▶ **GOAL OF THE EXERCISE**:
The word to find is "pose". State how many lines below contain it, giving only the number.

▶ **SUPPLIED MATERIAL**:
-=-=-=-=-

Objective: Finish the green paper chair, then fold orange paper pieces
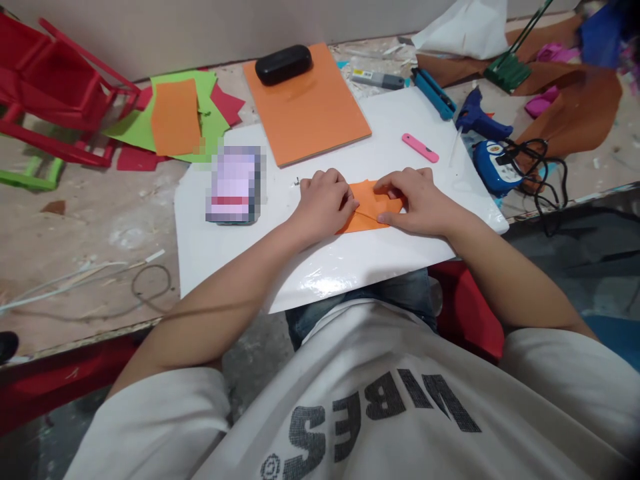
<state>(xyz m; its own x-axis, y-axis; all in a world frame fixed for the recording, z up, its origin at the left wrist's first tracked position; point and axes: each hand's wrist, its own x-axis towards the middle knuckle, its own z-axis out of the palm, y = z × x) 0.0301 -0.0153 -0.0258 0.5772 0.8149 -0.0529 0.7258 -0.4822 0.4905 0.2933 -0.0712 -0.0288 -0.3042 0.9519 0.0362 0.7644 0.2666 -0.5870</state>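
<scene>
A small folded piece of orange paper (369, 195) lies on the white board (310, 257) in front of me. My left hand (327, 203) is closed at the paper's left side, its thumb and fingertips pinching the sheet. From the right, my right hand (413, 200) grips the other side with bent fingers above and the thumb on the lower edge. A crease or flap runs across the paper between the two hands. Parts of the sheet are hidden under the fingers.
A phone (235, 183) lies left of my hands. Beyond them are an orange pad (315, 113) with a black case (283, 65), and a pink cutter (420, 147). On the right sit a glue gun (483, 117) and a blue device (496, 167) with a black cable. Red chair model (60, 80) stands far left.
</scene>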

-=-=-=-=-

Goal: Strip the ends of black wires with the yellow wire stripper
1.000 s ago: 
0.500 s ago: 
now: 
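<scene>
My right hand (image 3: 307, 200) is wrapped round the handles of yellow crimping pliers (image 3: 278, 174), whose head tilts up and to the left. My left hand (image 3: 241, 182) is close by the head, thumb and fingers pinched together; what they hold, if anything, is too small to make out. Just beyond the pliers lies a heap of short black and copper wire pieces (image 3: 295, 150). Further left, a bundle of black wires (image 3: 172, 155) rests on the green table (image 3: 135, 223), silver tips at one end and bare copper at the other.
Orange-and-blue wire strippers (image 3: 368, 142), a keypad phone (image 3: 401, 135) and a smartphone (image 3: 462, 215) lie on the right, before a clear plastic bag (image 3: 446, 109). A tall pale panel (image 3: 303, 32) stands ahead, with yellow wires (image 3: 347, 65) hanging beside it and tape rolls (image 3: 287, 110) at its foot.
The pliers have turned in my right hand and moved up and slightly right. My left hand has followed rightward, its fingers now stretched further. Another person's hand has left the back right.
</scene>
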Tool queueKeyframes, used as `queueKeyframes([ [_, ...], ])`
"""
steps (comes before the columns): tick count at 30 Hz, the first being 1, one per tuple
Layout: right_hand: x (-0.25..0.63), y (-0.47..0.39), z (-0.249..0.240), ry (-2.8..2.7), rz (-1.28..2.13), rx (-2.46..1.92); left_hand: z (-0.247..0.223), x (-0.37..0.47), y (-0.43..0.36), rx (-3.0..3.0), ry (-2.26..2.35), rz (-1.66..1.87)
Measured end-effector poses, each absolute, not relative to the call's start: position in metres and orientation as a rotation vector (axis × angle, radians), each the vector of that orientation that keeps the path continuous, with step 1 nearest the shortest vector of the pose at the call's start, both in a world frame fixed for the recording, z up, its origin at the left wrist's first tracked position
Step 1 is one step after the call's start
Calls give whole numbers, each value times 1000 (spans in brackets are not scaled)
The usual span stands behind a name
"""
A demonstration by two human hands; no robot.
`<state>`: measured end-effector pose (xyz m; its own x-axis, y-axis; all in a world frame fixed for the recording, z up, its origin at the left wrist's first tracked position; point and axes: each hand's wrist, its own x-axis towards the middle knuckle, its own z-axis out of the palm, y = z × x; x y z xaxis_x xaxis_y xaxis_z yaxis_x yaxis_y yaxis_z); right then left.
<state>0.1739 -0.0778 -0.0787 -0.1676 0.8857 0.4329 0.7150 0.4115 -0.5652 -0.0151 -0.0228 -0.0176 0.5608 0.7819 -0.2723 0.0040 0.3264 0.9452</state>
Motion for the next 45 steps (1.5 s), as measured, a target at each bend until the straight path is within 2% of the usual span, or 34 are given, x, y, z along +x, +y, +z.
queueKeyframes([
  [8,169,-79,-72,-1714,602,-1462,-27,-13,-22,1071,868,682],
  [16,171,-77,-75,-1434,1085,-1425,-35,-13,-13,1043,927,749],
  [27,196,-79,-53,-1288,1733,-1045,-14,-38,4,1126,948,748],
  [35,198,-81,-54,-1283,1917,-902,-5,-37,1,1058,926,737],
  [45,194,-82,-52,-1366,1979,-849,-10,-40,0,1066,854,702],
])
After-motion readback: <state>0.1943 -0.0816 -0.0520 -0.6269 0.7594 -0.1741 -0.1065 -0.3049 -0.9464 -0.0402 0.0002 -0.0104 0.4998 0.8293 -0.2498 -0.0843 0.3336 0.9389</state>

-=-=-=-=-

▶ **RESULT BELOW**:
2